Marsden and the Church Missionary Society never forgave Kendall for stepping out of line when Kendall was simply attempting, against considerable odds, to continue the scientific task of engagement with Maori initiated under Cook by Joseph Banks and the German scholars Reinhold and Georg Forster. Since his dismissal from the NZ mission and subsequent exile to Australia, Kendall’s role in New Zealand colonial history and the implications of his achievements have been persistently ignored, misrepresented and excoriated by historians as perverse, unChristian, and disloyal.

For her PhD supervised by Keith Sinclair Binney was assigned the task of putting Kendall’s reputation in proper perspective, a subject Sinclair himself had been unable to accomplish. Binney set out with immense energy to lay Kendall’s ghost finally to rest. Published in 1968 under the intimidatingly apt title The Legacy of Guilt, and still in print today, her thesis demonizing Kendall as a wastrel and failure set new standards in New Zealand for textual illiteracy, cultural incomprehension, strident rhetoric, and superfluous footnotes.

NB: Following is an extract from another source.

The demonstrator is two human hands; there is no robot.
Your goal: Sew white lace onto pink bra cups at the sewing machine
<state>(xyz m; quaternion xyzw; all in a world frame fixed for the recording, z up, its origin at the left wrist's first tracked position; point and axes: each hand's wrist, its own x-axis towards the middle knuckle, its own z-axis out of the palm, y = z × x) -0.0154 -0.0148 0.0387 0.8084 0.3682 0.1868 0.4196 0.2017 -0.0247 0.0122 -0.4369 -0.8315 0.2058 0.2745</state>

Binney’s attempt at manipulating historical perception is only one particularly egregious example of a national tendency to conflate the historical record with kiss-and-tell romance fiction, a genre initiated by J. C. Beaglehole (who joked that Cook was no writer, and could not even spell), continued by Michael King, and perpetuated today in the charming literary fantasies of Dame Anne Salmond. Dame Judith’s service to the cause of historical correctness was amply rewarded with accolades and honours during her lifetime by a nation more interested in the political rewriting of history than uncomfortable revelations of the actual motives of pakeha founding fathers.

Her more recent work with the people of Tuhoe has been acknowledged on both sides as a remarkable and helpful contribution to the eventual resolution of Treaty related differences. But to say, as one press release has said, that her contribution “brought Tuhoe to life” is simply to perpetuate the myth of written pakeha historical scholarship as superior to Maori oral history and tradition. How dumb is that? Tuhoe are already alive. They are already here. And they have been waiting long enough to have a voice.